While Brynlee is proud of her dad for protecting our country, she can’t help but feel disappointed whenever he leaves. Upon enlisting in the Air Force, airmen know they’ll miss some meaningful family moments. Birthdays, holidays, and graduations come and go through email attachments and social media. This leaves a hole in the family.

“When he was deployed for a training in Texas, he missed my eleventh birthday,” Brynlee said. “This made me feel upset because I love having my family there, and they are so important to me.”

One less parent also means more responsibilities for older brothers and sisters.

“My dad is going to be deployed again in Germany from April to October. I’ll have to pitch in extra and help with my siblings because my mom sees me as a second mom,” Brynlee said.

Brynlee has an older brother and two younger siblings, including a 9-month-old sister who needs constant care. She recognizes that her life would be significantly different if her mother were deployed instead. She acknowledges the importance of her mom’s role in her younger siblings’ lives. “My mom means so much to our family because she tends to everyone’s needs, takes us everywhere, and loves us unconditionally.”

In contrast, Brynlee’s dad also plays a vital role. “My dad has this job, so he is financially supporting our family, while my mom takes care of the family.”

While home, Brynlee’s father makes sure to prioritize his family. He and Brynlee connect through common interests like sports. “He takes me to hockey games,” she said. “I love this time because it’s something we can do one on one, and I appreciate getting to connect in real life.”

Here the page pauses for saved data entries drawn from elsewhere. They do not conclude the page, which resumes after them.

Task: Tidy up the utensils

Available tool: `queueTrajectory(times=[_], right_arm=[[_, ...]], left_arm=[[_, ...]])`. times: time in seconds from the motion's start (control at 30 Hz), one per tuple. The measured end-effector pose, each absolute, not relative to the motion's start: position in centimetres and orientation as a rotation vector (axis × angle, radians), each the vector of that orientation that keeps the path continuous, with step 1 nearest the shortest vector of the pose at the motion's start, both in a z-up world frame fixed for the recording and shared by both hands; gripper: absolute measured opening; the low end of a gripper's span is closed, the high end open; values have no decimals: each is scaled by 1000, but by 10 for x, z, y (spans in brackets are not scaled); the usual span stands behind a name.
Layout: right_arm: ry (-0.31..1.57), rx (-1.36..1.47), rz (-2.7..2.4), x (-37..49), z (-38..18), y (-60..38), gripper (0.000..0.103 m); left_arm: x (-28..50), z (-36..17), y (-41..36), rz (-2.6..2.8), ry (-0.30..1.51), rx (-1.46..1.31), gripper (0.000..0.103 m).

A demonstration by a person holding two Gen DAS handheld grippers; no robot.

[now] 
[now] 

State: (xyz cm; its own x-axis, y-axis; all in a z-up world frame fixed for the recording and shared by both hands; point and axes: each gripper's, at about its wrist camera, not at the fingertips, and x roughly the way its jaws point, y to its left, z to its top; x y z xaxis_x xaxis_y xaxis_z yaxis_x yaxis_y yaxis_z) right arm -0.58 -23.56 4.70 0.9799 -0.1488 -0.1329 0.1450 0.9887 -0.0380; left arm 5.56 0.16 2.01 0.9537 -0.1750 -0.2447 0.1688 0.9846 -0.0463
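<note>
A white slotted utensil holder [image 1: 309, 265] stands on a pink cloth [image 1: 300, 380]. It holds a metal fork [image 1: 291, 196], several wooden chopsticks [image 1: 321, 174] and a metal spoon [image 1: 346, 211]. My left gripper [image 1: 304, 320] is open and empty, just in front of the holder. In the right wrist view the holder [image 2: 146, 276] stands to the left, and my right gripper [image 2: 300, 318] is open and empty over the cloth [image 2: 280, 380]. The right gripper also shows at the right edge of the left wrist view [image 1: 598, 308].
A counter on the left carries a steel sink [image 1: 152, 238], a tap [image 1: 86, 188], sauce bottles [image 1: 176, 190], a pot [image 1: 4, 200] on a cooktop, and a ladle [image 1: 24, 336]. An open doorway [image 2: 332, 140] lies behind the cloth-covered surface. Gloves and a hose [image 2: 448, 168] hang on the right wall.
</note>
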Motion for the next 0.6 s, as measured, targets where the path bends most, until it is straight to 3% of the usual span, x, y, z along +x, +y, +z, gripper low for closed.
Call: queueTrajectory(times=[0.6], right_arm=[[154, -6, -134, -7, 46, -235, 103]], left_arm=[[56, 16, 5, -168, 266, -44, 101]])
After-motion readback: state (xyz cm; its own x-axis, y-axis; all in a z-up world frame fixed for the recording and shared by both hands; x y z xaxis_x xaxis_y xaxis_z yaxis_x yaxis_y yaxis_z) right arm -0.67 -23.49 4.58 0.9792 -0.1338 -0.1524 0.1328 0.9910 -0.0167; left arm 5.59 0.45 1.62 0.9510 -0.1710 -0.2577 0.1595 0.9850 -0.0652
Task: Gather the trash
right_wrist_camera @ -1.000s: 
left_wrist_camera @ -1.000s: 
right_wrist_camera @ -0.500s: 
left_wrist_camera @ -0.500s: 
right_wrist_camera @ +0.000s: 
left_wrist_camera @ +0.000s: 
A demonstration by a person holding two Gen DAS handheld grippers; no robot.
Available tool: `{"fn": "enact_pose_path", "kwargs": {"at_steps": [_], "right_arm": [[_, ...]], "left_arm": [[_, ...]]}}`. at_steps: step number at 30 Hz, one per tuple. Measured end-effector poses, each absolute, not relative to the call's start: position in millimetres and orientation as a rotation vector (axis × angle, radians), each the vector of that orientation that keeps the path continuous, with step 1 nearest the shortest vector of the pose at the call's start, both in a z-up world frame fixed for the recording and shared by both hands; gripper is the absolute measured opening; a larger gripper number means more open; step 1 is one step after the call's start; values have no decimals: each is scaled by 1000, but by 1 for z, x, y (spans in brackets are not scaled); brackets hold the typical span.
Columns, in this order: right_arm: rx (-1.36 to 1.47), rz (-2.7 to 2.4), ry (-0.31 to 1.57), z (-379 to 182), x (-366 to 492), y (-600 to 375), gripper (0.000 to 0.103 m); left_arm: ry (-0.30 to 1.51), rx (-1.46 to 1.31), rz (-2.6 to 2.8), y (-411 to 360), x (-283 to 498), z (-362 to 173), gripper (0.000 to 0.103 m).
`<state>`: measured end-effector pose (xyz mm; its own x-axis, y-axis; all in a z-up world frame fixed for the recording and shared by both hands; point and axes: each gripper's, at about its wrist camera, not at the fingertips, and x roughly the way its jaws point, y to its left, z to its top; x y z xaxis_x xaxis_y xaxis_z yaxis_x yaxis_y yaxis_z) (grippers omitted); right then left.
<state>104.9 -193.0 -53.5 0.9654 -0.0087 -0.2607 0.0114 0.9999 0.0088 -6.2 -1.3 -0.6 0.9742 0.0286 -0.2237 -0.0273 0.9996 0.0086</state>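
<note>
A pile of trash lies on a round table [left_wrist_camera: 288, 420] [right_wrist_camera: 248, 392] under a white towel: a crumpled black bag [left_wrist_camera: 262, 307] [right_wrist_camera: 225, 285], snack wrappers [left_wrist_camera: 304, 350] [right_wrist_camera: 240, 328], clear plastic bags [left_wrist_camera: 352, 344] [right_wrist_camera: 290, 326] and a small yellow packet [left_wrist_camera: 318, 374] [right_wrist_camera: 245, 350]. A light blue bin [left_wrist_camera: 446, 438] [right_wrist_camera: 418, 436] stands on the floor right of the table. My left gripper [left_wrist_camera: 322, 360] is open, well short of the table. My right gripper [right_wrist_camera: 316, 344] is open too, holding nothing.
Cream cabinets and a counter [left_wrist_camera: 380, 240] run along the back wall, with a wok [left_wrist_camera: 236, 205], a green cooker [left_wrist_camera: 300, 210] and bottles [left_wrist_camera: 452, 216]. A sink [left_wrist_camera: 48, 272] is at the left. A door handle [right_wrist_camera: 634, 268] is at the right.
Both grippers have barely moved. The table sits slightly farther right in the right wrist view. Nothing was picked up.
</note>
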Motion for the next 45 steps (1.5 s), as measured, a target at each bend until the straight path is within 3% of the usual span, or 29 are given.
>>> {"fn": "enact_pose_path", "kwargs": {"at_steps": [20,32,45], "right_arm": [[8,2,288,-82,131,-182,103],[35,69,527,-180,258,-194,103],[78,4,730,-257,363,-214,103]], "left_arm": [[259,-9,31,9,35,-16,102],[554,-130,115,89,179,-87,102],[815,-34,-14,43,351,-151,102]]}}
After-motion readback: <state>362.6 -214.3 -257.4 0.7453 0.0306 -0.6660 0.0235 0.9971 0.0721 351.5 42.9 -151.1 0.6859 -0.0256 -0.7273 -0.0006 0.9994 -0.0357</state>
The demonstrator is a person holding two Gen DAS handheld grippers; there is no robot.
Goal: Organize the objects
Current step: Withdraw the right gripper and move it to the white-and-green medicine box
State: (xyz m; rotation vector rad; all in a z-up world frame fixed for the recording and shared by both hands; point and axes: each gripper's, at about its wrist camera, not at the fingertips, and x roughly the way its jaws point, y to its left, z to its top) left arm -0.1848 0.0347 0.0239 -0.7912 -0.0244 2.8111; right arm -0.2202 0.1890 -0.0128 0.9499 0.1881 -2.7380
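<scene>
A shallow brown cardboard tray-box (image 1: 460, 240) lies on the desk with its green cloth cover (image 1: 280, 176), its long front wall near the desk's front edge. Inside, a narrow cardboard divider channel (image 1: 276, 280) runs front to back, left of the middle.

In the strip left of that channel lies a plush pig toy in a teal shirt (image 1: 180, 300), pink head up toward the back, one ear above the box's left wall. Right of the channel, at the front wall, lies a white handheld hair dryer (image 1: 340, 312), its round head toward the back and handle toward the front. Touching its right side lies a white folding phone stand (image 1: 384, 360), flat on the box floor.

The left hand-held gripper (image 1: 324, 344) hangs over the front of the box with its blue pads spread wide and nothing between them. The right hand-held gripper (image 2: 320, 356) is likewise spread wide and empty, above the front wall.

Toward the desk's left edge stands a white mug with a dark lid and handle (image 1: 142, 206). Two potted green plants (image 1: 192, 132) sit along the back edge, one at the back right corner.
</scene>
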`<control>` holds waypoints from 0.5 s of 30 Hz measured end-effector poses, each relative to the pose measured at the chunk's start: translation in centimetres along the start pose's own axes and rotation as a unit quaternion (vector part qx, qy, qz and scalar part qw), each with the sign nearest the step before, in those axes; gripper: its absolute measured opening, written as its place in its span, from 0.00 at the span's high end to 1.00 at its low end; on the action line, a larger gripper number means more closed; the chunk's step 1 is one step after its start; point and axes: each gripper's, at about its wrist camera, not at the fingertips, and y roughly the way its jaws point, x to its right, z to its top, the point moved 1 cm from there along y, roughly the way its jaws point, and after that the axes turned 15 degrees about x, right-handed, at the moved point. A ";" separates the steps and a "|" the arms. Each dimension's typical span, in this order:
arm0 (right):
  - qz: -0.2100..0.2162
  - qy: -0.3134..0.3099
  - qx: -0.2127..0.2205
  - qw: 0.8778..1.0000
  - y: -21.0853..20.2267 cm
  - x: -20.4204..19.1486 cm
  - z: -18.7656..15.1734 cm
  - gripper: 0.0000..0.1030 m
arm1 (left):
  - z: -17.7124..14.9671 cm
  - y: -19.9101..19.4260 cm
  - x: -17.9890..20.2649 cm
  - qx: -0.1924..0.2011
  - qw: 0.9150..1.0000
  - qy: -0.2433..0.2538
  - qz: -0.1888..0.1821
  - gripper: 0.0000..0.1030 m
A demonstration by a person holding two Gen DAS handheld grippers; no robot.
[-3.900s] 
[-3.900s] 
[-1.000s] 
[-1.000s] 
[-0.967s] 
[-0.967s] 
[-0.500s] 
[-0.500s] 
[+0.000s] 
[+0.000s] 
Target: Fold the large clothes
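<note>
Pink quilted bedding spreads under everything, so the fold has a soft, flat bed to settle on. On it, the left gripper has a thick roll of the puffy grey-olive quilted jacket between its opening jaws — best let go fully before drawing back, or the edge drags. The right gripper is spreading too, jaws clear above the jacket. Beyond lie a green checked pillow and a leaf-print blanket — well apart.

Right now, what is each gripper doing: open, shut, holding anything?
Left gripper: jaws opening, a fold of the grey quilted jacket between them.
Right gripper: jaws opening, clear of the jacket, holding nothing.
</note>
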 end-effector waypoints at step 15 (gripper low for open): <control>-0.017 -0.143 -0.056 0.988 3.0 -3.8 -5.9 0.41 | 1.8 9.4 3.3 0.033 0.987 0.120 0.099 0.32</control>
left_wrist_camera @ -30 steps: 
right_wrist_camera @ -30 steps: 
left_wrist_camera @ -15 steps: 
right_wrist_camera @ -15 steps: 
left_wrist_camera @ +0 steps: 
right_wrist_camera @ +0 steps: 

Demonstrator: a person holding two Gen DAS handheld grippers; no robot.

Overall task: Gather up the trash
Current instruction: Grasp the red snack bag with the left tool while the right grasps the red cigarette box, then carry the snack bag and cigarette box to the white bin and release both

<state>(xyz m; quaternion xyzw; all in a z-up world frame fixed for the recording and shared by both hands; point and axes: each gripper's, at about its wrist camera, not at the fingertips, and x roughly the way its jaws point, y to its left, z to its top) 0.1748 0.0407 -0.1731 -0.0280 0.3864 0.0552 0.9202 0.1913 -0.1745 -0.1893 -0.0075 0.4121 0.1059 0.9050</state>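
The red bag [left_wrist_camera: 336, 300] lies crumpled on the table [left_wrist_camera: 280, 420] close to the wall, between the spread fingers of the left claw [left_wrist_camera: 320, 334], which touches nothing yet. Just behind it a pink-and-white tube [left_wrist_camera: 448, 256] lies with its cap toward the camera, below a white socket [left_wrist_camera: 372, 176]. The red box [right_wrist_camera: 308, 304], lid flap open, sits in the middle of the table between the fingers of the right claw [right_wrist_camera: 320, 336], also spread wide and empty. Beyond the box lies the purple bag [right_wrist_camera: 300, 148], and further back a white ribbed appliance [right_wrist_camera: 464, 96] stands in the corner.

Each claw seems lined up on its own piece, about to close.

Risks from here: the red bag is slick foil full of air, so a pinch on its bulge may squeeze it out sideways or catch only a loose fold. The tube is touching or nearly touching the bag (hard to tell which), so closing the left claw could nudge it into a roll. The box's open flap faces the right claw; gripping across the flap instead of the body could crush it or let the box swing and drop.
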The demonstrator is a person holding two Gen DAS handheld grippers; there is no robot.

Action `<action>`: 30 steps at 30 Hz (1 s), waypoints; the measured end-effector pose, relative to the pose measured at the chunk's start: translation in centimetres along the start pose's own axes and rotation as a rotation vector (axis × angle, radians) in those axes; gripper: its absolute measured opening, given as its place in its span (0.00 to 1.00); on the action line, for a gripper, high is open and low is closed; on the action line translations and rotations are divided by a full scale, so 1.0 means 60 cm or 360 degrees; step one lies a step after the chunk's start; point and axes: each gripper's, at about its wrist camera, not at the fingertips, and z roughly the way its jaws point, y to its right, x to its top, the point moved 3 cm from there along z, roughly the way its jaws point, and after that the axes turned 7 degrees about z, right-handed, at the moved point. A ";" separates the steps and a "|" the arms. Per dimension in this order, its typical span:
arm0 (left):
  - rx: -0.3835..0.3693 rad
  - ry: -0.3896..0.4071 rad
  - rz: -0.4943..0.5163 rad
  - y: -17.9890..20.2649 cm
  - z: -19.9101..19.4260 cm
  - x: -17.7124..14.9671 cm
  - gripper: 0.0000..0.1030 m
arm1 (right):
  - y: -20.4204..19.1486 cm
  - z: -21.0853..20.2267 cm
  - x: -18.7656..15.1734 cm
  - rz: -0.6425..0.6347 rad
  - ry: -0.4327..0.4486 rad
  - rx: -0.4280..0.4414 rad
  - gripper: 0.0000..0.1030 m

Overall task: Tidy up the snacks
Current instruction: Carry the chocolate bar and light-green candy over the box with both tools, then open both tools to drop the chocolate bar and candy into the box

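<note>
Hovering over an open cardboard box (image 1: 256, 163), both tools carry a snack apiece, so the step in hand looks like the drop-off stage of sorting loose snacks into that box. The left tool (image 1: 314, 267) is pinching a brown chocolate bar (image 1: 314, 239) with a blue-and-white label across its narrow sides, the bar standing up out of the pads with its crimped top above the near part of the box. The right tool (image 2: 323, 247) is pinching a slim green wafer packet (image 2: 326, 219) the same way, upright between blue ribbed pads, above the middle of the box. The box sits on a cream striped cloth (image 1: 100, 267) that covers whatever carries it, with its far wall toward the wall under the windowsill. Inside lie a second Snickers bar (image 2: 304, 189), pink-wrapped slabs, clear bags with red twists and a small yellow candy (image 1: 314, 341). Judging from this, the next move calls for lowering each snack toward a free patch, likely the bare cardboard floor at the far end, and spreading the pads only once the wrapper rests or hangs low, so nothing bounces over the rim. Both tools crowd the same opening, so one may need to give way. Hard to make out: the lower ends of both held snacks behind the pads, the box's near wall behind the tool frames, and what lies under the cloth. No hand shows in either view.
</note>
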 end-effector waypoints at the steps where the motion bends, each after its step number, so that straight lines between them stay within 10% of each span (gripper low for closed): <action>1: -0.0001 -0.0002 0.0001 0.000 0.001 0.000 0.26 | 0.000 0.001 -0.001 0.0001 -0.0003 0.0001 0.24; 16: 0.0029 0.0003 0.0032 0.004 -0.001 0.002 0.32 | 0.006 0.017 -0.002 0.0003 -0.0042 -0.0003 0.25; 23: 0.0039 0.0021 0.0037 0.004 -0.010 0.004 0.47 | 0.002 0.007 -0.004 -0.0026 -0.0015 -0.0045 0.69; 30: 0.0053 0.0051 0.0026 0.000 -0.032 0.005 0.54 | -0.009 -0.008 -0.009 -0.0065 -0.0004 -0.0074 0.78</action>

Whenever he is deployed, Brynlee’s dad makes an effort to keep in touch with his family. Being separated from loved ones can make a service member feel worried and lonely. However, the ability to FaceTime provides connection and an emotional boost for everyone. 

Having a parent that is overseas can lead to a sense of discouragement. In order to tend to this fear, children are able to call or text their parents. “I remember when my dad was [last] deployed, I would text him every day just to check in on him,” Brynlee said.

Brynlee loves seeing his face every chance she gets. Talking to him directly makes her feel that he is not so far away. “It reminds me that he is still there each day even though he is not with me.” 

Brynlee’s father is scheduled to leave for Ramstein Air Base in the spring. 

“Having [my dad] leave is extremely hard for me, but I know that he’ll be alright and I’ll be able to talk to him every now and again,” Brynlee said. “When he’s gone, I can hardly wait for him to return home because I love spending quality time with my father and it makes me happy to be around him.”